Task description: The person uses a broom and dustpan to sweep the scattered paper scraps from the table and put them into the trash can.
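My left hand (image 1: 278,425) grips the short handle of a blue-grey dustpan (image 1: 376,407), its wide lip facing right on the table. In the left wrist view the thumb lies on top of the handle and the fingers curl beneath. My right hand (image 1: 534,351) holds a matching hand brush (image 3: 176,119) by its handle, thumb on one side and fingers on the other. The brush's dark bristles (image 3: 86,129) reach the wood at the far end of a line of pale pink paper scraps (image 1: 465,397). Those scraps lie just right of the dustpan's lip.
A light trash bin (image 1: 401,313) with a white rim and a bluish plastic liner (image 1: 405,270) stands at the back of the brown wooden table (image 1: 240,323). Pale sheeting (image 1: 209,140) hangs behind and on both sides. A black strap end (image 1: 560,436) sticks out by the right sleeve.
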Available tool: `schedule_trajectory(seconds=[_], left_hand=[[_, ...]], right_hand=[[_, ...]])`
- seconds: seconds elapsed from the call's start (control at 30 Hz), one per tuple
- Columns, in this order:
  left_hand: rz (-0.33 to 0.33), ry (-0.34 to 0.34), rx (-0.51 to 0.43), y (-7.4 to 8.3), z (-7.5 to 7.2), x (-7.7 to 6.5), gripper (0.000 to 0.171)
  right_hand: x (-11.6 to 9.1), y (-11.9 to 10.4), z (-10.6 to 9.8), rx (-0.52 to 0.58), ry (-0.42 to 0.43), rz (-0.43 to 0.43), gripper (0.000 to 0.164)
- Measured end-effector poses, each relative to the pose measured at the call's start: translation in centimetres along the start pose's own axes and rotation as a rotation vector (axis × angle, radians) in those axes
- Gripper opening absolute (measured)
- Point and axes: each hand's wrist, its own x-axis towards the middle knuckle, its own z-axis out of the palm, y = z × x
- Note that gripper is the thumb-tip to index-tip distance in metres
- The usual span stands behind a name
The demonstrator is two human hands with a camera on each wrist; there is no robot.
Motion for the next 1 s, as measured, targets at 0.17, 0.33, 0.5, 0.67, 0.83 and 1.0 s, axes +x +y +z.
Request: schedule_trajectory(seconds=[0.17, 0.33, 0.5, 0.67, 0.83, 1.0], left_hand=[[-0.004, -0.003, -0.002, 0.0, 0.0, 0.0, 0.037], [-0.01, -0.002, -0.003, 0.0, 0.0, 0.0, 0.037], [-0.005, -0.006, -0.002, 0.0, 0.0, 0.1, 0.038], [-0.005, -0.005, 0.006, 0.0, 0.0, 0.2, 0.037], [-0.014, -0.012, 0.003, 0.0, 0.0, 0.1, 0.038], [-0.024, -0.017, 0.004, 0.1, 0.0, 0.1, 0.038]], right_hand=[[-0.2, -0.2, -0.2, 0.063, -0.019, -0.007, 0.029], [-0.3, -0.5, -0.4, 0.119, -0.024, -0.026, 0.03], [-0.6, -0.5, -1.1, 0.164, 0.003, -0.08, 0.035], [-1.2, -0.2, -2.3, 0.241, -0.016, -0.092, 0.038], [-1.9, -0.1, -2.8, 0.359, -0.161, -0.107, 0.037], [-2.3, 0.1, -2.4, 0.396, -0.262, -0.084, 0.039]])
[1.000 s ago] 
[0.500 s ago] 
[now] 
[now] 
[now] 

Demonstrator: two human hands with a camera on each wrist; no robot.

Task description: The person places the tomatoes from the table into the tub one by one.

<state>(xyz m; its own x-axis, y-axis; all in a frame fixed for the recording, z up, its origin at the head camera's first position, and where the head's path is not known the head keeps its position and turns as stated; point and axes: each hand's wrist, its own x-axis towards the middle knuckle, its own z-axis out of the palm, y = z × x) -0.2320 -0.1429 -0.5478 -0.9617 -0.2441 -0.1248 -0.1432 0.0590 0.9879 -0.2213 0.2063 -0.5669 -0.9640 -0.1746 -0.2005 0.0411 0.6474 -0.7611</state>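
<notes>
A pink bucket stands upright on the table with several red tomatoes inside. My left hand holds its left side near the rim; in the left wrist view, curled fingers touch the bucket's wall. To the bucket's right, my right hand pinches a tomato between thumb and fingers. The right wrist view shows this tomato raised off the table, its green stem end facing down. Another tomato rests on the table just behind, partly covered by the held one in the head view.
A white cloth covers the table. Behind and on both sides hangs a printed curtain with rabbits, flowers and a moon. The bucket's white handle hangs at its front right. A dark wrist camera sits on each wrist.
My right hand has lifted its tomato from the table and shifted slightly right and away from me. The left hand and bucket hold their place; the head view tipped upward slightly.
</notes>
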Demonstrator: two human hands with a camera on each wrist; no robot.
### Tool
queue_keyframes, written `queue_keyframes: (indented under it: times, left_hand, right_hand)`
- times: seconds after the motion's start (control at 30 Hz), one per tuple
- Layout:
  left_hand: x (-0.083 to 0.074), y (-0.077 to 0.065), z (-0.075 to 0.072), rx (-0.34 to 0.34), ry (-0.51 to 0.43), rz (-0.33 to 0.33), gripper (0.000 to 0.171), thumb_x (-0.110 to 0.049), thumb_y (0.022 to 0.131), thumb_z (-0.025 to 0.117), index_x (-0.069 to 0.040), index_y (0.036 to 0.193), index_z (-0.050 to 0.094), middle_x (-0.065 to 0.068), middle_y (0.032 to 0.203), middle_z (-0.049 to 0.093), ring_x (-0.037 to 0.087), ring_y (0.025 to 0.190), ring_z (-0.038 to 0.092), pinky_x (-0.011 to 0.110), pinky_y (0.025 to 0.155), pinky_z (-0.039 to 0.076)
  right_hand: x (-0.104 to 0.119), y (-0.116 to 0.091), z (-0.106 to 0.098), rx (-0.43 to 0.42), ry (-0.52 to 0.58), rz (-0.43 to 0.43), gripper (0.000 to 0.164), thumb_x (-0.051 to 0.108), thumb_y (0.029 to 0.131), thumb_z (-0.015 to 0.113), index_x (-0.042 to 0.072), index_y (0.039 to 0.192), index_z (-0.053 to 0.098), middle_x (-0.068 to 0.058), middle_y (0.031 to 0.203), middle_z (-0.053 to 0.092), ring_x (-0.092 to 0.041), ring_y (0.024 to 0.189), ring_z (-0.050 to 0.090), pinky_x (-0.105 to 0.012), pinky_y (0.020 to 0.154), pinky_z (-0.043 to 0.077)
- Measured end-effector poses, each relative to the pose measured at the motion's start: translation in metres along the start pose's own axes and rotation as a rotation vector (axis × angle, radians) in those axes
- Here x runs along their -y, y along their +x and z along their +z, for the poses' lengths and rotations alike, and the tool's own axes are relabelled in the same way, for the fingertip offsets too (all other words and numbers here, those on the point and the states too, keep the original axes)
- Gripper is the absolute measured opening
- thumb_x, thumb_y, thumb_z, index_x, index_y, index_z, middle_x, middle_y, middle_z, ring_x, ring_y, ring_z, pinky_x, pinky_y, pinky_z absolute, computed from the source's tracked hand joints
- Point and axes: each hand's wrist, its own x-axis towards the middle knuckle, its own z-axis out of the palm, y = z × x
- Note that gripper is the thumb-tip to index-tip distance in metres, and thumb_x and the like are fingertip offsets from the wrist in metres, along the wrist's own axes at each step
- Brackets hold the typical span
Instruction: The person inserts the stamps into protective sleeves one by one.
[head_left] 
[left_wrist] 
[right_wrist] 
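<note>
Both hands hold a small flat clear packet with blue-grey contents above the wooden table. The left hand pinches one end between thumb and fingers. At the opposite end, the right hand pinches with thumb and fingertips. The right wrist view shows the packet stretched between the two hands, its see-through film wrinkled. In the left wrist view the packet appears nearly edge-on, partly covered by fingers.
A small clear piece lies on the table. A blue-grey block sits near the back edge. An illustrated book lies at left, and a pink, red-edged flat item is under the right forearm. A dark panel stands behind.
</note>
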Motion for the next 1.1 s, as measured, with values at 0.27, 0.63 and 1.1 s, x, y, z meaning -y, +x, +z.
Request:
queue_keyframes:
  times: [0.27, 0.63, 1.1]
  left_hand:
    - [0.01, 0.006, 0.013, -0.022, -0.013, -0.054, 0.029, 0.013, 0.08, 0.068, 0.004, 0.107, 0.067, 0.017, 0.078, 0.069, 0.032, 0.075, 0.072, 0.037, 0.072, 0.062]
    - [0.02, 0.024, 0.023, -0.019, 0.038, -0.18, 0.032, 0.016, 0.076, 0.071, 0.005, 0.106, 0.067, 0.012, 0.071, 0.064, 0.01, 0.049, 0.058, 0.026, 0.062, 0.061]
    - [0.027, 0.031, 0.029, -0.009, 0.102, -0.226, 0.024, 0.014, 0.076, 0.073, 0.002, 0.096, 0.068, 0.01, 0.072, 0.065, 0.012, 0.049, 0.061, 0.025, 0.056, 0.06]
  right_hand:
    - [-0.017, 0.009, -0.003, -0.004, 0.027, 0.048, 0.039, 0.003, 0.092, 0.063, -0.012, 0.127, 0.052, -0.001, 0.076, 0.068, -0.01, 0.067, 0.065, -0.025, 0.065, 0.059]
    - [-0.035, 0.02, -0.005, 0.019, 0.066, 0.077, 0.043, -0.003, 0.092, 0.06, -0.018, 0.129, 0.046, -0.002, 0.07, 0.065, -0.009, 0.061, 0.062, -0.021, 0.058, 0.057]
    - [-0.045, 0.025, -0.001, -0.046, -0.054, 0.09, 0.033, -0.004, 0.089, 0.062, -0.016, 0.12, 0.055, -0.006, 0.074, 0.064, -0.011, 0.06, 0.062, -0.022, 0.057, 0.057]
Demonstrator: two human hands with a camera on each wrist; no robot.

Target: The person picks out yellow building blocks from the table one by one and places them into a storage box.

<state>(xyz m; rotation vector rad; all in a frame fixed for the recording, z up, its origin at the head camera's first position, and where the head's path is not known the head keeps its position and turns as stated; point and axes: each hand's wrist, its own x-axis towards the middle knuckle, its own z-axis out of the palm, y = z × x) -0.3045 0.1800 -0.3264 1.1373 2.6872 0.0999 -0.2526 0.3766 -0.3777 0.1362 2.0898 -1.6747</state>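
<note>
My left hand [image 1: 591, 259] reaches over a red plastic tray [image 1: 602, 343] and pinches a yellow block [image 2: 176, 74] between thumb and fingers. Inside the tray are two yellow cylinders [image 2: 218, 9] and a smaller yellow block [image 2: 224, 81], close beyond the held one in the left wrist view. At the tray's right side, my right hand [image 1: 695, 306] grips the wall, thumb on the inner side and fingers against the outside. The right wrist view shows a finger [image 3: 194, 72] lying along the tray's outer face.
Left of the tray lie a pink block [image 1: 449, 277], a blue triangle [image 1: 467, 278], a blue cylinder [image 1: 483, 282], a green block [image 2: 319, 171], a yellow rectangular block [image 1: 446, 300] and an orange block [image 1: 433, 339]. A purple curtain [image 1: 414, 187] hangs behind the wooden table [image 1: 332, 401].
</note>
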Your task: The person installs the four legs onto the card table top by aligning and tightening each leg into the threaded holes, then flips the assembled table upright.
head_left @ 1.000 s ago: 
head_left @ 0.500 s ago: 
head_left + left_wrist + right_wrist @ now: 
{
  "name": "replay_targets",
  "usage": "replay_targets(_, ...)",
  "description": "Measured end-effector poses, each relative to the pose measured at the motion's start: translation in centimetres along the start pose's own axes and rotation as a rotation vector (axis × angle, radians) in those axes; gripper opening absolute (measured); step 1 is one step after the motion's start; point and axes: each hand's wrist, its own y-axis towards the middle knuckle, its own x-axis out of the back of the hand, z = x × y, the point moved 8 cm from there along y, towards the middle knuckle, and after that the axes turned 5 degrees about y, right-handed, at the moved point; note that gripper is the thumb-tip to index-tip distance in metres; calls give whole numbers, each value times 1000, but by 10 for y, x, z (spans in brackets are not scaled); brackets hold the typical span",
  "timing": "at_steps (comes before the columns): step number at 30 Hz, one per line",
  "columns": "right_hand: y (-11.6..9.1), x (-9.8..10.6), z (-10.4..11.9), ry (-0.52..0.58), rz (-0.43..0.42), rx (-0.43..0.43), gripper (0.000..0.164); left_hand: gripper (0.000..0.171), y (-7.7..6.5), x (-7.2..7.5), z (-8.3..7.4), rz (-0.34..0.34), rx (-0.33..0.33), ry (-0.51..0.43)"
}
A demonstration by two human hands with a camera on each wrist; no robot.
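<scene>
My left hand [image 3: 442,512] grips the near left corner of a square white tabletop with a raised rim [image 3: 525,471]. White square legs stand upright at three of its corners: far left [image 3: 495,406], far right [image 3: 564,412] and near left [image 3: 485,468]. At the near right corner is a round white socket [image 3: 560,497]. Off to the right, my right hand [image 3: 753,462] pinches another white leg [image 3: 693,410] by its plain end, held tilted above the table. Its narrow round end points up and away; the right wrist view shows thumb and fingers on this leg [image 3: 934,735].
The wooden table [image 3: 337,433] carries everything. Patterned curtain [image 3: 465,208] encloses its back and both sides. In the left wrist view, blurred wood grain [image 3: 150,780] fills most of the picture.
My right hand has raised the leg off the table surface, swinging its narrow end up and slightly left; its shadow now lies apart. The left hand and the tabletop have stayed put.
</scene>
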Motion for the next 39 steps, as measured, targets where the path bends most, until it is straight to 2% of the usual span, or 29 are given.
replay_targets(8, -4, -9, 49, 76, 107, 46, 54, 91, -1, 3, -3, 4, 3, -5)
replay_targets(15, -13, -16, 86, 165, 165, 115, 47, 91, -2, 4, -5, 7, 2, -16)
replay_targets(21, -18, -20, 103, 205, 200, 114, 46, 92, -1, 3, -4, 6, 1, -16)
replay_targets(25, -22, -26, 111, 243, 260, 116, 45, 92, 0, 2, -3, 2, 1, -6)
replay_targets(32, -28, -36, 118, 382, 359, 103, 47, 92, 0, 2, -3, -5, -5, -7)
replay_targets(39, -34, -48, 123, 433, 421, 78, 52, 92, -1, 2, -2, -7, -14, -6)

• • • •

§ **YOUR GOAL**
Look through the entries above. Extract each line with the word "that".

§ **EXERCISE RESPONSE**
- Note that gripper is the thumb-tip to index-tip distance in metres
- Note that gripper is the thumb-tip to index-tip distance in metres, and thumb_x and the like are fingertip offsets from the wrist in metres, along the wrist's own axes at each step
  "description": "Measured end-effector poses, each relative to the pose measured at the motion's start: translation in centimetres along the start pose's own axes and rotation as a rotation vector (axis × angle, radians) in those axes; gripper opening absolute (measured); step 1 is one step after the motion's start; point and axes: each hand's wrist, its own y-axis towards the middle knuckle, its own x-axis out of the back of the hand, z = x × y, the point moved 8 cm from there along y, towards the middle knuckle, and after that the axes turned 5 degrees about y, right-handed, at the moved point; note that gripper is the thumb-tip to index-tip distance in metres; calls give whole numbers, each value times 1000, but by 10 for y, x, z (spans in brackets are not scaled); brackets hold the typical span",

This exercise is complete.